330MO - Pooled safety analysis of zanubrutinib monotherapy in Asian patients with B cell malignancies

Background

In patients (pts) with B-cell malignancies, continuous treatment with the first-generation Bruton tyrosine kinase inhibitor (BTKi) ibrutinib is often limited due to toxicities that may be associated with inhibition of off-target kinases. Zanubrutinib is a potent and selective next-generation BTKi designed to maximize BTK occupancy and minimize off-target effects. Here, we present the pooled safety analysis of 406 Asian pts treated with zanubrutinib.

Methods

A post hoc pooled safety analysis of Asian pts from 10 clinical trials of zanubrutinib was performed. The analyses included pts with CLL/SLL, MCL, WM, FL, DLBCL, and MZL. Treatment-emergent adverse events (TEAEs) were summarized using MedDRA preferred terms and adverse events of special interest (AESIs) using pooled terms. Rates of TEAEs, exposure-adjusted incidence rates, and prevalence over time of AESIs were assessed.

Results

The analyses included 406 Asian pts (median age, 61 yrs) treated with zanubrutinib monotherapy.Median exposure to zanubrutinib was 25.0 mo, with 38.7% of pts receiving treatment ≥36 mo. Zanubrutinib discontinuation due to any TEAE occurred in 10.6% of pts; TEAEs leading to dose reduction occurred in 7.4%. Most common nonhematologic TEAEs of any grade were upper respiratory tract infection (38.2%), pneumonia (26.4%), and rash (21.2%). Pneumonia (16.0%) and anemia (8.1%) were the most common grade ≥3 TEAEs. Serious TEAEs occurred in 43.8% of pts, with pneumonia (14.5%) being the only serious TEAE in ≥10% of pts. Prevalence of AESIs tended to remain constant or decrease with longer follow-up. There were no cases of grade ≥3 atrial fibrillation and flutter. Deaths attributed to TEAEs occurred in 4.9% of pts, with most (2.0%) due to infections. Cardiac disorder–related deaths were 1.0% (n=4).

Conclusions

Zanubrutinib AEs were mild-to-moderate in severity and tended not to lead to treatment discontinuation. Prevalence of AESIs generally reduced over time without emergence of new safety signals.The overall safety profile in the present analysis remains largely consistent with previous reports for zanubrutinib, supporting its use as an appropriate long-term treatment option for Asian pts with B-cell malignancies.

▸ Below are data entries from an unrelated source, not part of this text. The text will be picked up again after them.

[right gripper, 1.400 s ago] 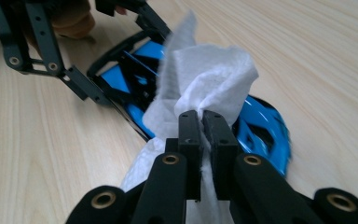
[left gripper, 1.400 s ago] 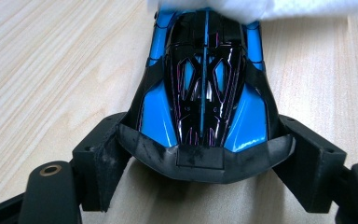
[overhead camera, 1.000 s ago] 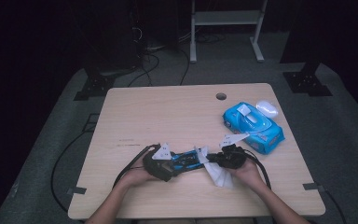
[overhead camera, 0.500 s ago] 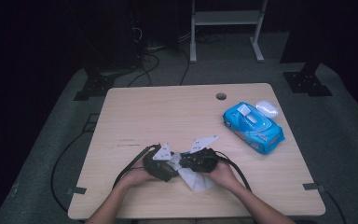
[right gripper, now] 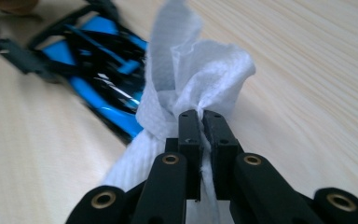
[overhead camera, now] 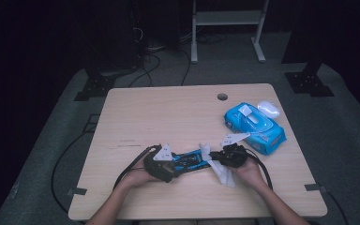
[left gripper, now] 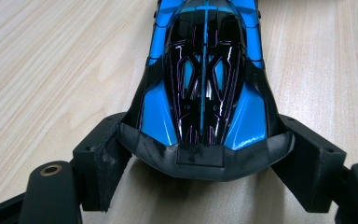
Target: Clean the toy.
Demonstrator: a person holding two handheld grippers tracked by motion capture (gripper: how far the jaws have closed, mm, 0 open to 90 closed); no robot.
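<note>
Nearest the person, in the high view, the left tool point(overhead camera: 176, 164) and the right tool point(overhead camera: 218, 159) faced each other over the front of the light wooden desk point(overhead camera: 168, 112), each gripped by a hand coming in from the bottom edge. Between them lay a blue and black toy race car point(overhead camera: 190, 160), stretched left to right, with a white wipe point(overhead camera: 222, 173) bunched at its right end and trailing toward the person.

The left gripper view gave what the overhead camera could not: the left tool point(left gripper: 205, 163) was clenched on the toy race car point(left gripper: 205, 93), its two black jaws pressed against either side of the car's black end, the wheels down on the desk point(left gripper: 51, 70) and the glossy cockpit with thin pink lines running away from the camera.

The right gripper view showed the right tool point(right gripper: 200, 126) clamped tight on the white wipe point(right gripper: 186, 88), the cloth pinched between near-touching jaws and puffing up above them, another strip hanging below. Just beyond the wipe the toy race car point(right gripper: 102, 60) sat blurred; whether cloth and car touched could not be told there.

Farther back on the right, the high view alone took in a blue pack of wet wipes point(overhead camera: 254, 125) with a white lid point(overhead camera: 269, 108) lying just behind it, and a round cable hole point(overhead camera: 222, 97) in the desk.
</note>
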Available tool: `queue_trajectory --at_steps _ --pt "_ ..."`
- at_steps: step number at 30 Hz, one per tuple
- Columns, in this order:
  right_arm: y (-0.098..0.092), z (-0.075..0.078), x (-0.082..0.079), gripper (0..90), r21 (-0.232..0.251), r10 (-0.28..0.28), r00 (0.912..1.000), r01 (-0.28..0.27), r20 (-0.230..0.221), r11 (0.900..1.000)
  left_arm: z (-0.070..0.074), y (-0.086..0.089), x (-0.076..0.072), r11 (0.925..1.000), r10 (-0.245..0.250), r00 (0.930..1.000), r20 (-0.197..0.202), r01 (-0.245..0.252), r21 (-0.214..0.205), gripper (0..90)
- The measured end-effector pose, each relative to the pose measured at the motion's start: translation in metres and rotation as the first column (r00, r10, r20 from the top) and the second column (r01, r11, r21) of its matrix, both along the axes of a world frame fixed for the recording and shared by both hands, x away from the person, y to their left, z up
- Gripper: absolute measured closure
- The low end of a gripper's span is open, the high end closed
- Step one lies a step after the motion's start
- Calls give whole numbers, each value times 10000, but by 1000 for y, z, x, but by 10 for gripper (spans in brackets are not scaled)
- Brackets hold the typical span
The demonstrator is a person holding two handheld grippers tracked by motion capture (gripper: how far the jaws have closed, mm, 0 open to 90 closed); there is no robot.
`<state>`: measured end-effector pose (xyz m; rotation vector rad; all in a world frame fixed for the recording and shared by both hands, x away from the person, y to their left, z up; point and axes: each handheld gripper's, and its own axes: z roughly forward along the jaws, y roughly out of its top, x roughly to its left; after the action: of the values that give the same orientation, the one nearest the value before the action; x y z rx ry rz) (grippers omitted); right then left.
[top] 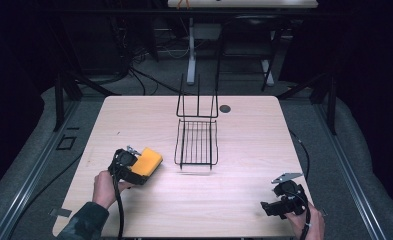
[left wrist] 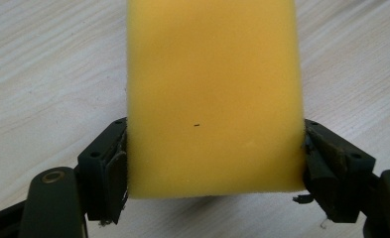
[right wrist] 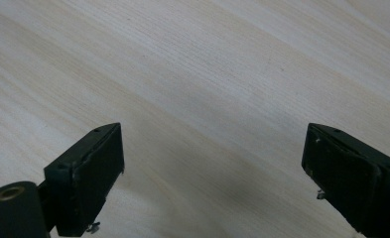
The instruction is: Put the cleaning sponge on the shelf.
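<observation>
A yellow sponge lies at the table's left front, and my left gripper is shut on its near end. In the left gripper view both pads press the sponge from its two sides, just above the wood. At the table's front right corner my right gripper is held open. Its own view shows the two jaws wide apart over bare wood, with nothing between the fingertips.
A black wire rack with an upright back stands in the middle of the light wooden table. A small dark round spot sits behind it. Cables trail from both grippers, and a desk leg stands beyond the far edge.
</observation>
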<state>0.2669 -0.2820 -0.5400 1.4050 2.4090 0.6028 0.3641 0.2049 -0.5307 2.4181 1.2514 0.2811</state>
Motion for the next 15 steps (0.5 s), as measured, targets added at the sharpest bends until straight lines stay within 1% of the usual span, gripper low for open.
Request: queue_trajectory --at_steps 15 --pt "0 0 0 91 -5 9 10000 -9 5 10000 14 1 -4 9999 -146 9994 305 148 -60 229"
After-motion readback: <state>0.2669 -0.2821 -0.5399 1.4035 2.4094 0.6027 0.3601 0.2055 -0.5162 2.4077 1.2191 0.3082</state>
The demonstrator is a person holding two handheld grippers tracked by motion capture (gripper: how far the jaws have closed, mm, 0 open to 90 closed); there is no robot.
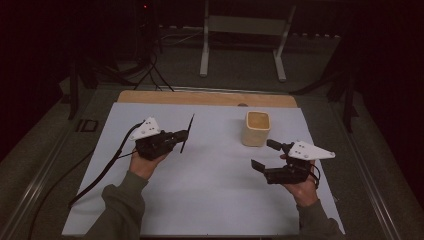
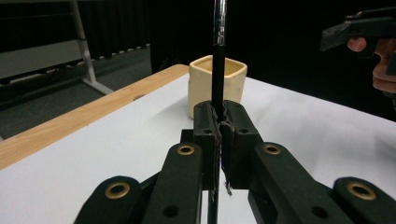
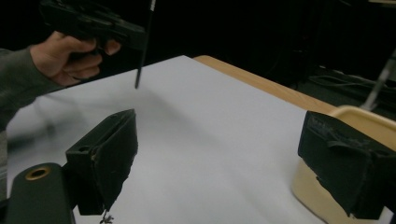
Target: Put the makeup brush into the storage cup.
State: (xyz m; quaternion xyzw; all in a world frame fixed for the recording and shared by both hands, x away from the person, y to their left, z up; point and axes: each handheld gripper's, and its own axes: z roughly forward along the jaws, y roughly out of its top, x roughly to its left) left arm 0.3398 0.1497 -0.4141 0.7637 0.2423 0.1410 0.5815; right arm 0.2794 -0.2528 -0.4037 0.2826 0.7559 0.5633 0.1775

Jun Zhu and Jianyong Li contributed equally to this work.

Clinical trial identification

NCT03189524, NCT03206918, NCT03206970, NCT03332173, NCT02343120, NCT03846427, NCT03053440, NCT03336333, NCT03734016, NCT04170283.

Editorial acknowledgement

Legal entity responsible for the study

BeiGene.

Funding

BeiGene.

Disclosure

C.S. Tam: Financial Interests, Personal, Research Funding: Janssen, AbbVie, BeiGene; Financial Interests, Personal, Speaker, Consultant, Advisor: Janssen, AbbVie, BeiGene, LOXO, Novartis, Roche. H. Guo, L. Wang, H. Zhou, M. Zhang, N. Bahadur, P. Khanna: Financial Interests, Personal, Full or part-time Employment: BeiGene. J. Zhang: Financial Interests, Personal, Full or part-time Employment: BeiGene; Financial Interests, Personal, Stocks/Shares: BeiGene. A. Cohen: Financial Interests, Personal, Full or part-time Employment: BeiGene; Financial Interests, Personal, Stocks or ownership: BeiGene; Financial Interests, Personal, Stocks/Shares: BeiGene. W.S. Kim: Financial Interests, Personal and Institutional, Coordinating PI, PI of IST: Sanofi; Financial Interests, Personal and Institutional, Coordinating PI: Beigene, Boryong, Kyowa-Kirin, Roche; Non-Financial Interests, Personal, Advisory Role, regular consulting: Celltrion. L. Qiu: Financial Interests, Personal, Speaker's Bureau: Institute of Hematology & Blood Diseases Hospital, Chinese Academy of Medical Sciences, BeiGene, Janssen, Roche, AstraZeneca, Takeda. All other authors have declared no conflicts of interest.